Whether it’s the weekend or an upcoming holiday break, a number of studies have shown that people who set personal goals to achieve during their time off — such as seeing friends, pursuing a hobby, or even organizing a closet — report being happier than those who don’t. The authors suspect the reason this works is because it makes us more intentional about how we will spend our time away from work and not because it allows us to cross things off from yet another to-do list. So even though we might look forward to lying around in our pajamas and doing nothing for a while, setting goals can actually help us recharge and ensure we get the most out of our leisure time.
The evidence is clear: Burnout is on the rise. A common suggestion for preventing burnout is to take regular breaks away from work. But what should those breaks look like if we want to maximize rejuvenation and protect our well-being? It may be surprising to learn, but passive “rest and relaxation” isn’t as effective for recovering from the daily grind as using breaks to accomplish your goals — not your work goals, but your personal goals. Examples include spending time with friends and family, pursuing your hobbies, or even organizing your closet. Whatever your own personal goals are, the important thing is that you lay out a plan for how you envision spending your time during the break. We call this proactive recovery, and we find that it makes people feel happier than passive forms of recovery.

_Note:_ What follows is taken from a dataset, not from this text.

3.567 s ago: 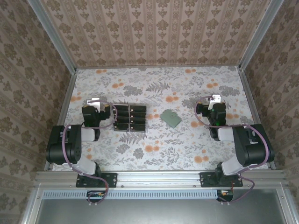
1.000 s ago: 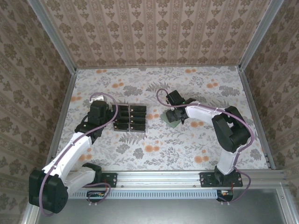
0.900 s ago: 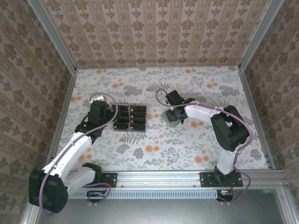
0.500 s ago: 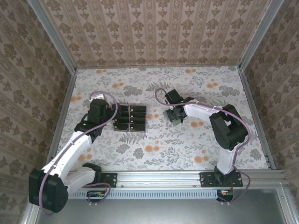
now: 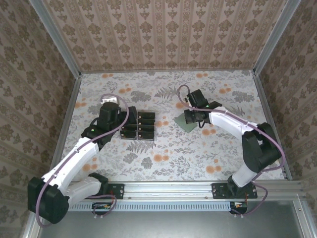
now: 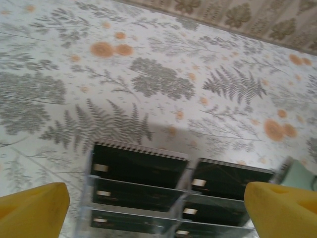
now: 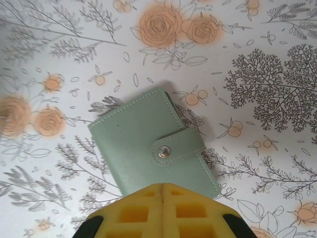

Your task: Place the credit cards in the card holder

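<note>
My right gripper [image 7: 162,206] has its yellow pads pressed together at the 6 o'clock corner of the card holder [image 7: 143,144]. I cannot tell whether they pinch that edge or only sit on it. The holder lies flat on the table [image 7: 277,59], at 3 o'clock from the rack [image 6: 184,196] in the overhead view, with its tab snapped down at 4 o'clock. I judge the step in hand to be securing and opening it, so I want a firm hold low on that corner, keeping clear of the snap, and a slow lift so the flap can be freed. My left gripper [image 6: 156,198] hangs fully spread and empty over the cards [image 6: 138,163] standing in the rack, and I'd line it square on one card's top edge
</note>
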`<action>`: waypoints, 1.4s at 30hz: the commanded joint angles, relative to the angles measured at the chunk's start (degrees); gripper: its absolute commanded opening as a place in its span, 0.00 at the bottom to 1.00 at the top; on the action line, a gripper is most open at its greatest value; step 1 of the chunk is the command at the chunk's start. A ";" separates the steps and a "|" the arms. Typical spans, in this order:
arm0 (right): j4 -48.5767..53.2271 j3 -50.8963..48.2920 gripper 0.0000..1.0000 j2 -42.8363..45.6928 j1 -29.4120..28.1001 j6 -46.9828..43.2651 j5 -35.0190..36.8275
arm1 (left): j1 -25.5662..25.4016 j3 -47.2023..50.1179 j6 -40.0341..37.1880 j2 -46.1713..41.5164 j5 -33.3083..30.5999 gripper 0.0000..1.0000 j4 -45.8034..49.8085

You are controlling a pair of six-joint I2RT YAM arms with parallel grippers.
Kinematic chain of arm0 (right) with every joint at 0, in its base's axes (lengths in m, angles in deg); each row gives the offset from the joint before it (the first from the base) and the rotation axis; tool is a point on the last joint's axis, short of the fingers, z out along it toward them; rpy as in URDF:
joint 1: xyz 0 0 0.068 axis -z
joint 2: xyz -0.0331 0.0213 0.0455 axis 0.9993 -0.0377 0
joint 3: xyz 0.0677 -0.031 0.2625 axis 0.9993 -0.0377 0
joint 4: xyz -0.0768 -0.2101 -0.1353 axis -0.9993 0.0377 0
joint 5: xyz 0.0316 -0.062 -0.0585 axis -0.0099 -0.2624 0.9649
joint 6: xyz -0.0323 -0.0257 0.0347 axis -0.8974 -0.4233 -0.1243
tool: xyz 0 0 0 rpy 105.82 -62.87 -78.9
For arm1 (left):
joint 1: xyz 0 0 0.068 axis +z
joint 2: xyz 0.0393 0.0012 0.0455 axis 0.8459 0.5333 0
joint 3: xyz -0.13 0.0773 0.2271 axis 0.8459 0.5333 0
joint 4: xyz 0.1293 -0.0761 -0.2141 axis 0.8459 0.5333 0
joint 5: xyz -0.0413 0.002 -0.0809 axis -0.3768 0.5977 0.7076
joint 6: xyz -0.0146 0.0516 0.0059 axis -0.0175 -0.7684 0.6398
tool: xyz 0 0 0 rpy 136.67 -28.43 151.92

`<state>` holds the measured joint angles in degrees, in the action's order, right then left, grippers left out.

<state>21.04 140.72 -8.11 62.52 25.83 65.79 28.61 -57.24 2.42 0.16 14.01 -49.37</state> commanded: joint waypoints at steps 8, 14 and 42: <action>1.30 2.50 0.46 -5.68 0.35 -2.31 -1.27 | -6.98 -3.61 4.31 6.16 -0.31 1.00 -1.71; 1.63 5.70 0.48 -11.02 0.36 -5.12 0.61 | -7.78 -3.54 4.94 6.61 -1.05 1.00 -1.70; 1.97 5.42 0.05 -16.54 4.43 0.15 -1.83 | -8.01 -4.14 4.77 6.79 -0.75 1.00 -1.43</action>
<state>21.17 147.17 -23.83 65.95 23.97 64.88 21.00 -58.83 6.46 6.74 13.35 -50.39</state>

Back in December 2020, one of us surveyed a group of 537 public-sector employees and asked them a simple question: “Do you have any goals for the upcoming winter holiday?” with the answer options “yes” or “no.” We also asked them to indicate how happy they are, which is a commonly used measure of subjective well-being.
We found that employees who set goals for their holidays indicated being 8% happier than those who didn’t. This difference in happiness emerged regardless of gender, age, employment, income, marital status, frequency of working from home, or number of dependents.
Next, we wanted to understand whether proactive recovery is associated with how many days of vacation people planned to take off from work and what activities they anticipated engaging in during those days. On average, people who had holiday goals planned to take 1.2 more days off from work than those who didn’t set goals for their holidays. This is important since roughly 768 million vacation days are forfeited annually, which is approximately $62.2 billions in lost benefits.
Employees who had holiday goals further anticipated allocating 24% less time to passive leisure activities such as watching TV, napping, or doing nothing, and 28% more time to socializing with their friends and family. These differences in how we plan to spend our time off matter for our well-being: We found that planning to spend more time with loved ones was associated with greater happiness. This is in line with one of the most consistent finding in time-use and well-being research on the unique benefits of social connection.
Proactive recovery can also benefit the organization: Indeed, we found that employees who set goals for their upcoming holiday indicated being 5% more satisfied with their job than those who didn’t.
Notably, we found similar results in a different sample of 184 workers surveyed back in 2019 who indicated having access to paid holidays. Those who indicated that they typically set goals for their holidays were 12% happier than those who didn’t. Proactive recovery was further associated with spending one’s holidays pursuing more social activities and fewer rest-related activities. As before, time spent on social activities during holidays was associated with greater happiness.
The benefits of proactive recovery are not limited to holidays. In a different survey we asked a sample of 243 workers if they usually have goals for their weekends. Once again, we found that people who set goals for their weekends were 13% happier than those who did not set weekend goals. Similar to holidays, people who have goals for their weekends are also more likely to spend their weekends pursuing social activities and less likely to spend their weekends resting or doing nothing. And spending one’s weekend engaging in social activities may in turn lead to greater happiness.
Further, the positive effects of setting goals aren’t just limited to weekends and holidays, but can actually be tapped into on a daily basis — setting goals for how we spend our evenings can even be beneficial. In a separate sample of 242 workers, we found that those who set goals for their evenings spent more time on social activities and were also 10% happier than those who didn’t set goals for their evenings.
One caveat: While setting goals for our time-off is important, that doesn’t mean we should treat those goals like a to-do list. We should be flexible. Research by Gabriela Tonietto and Selin Malkoc showed that scheduling leisure activities can undermine the enjoyment people experience from such activities in part because leisure starts to feel like work. These authors found that when people scheduled leisure activities loosely, they were still able to maintain the enjoyment of leisure time. In our research, we suspect the reason setting break goals works is because it makes us more intentional about how we will spend our time away from work and not because it allows us to cross things off from yet another to-do list.
With the challenges of an ongoing pandemic and unforeseen economic consequences, many employees might question whether they should make any plans over the holidays. Their flights might get cancelled, they might get sick, or they may simply feel too exhausted to do anything. Although it might be counterintuitive, as we might look forward to lying around in our pajamas and doing nothing for a while, our research suggests that setting goals can actually help us recharge and ensure we get the most out of our leisure time.
Editor’s note 12/1/21: We corrected information about the 2019 sample of worker surveys.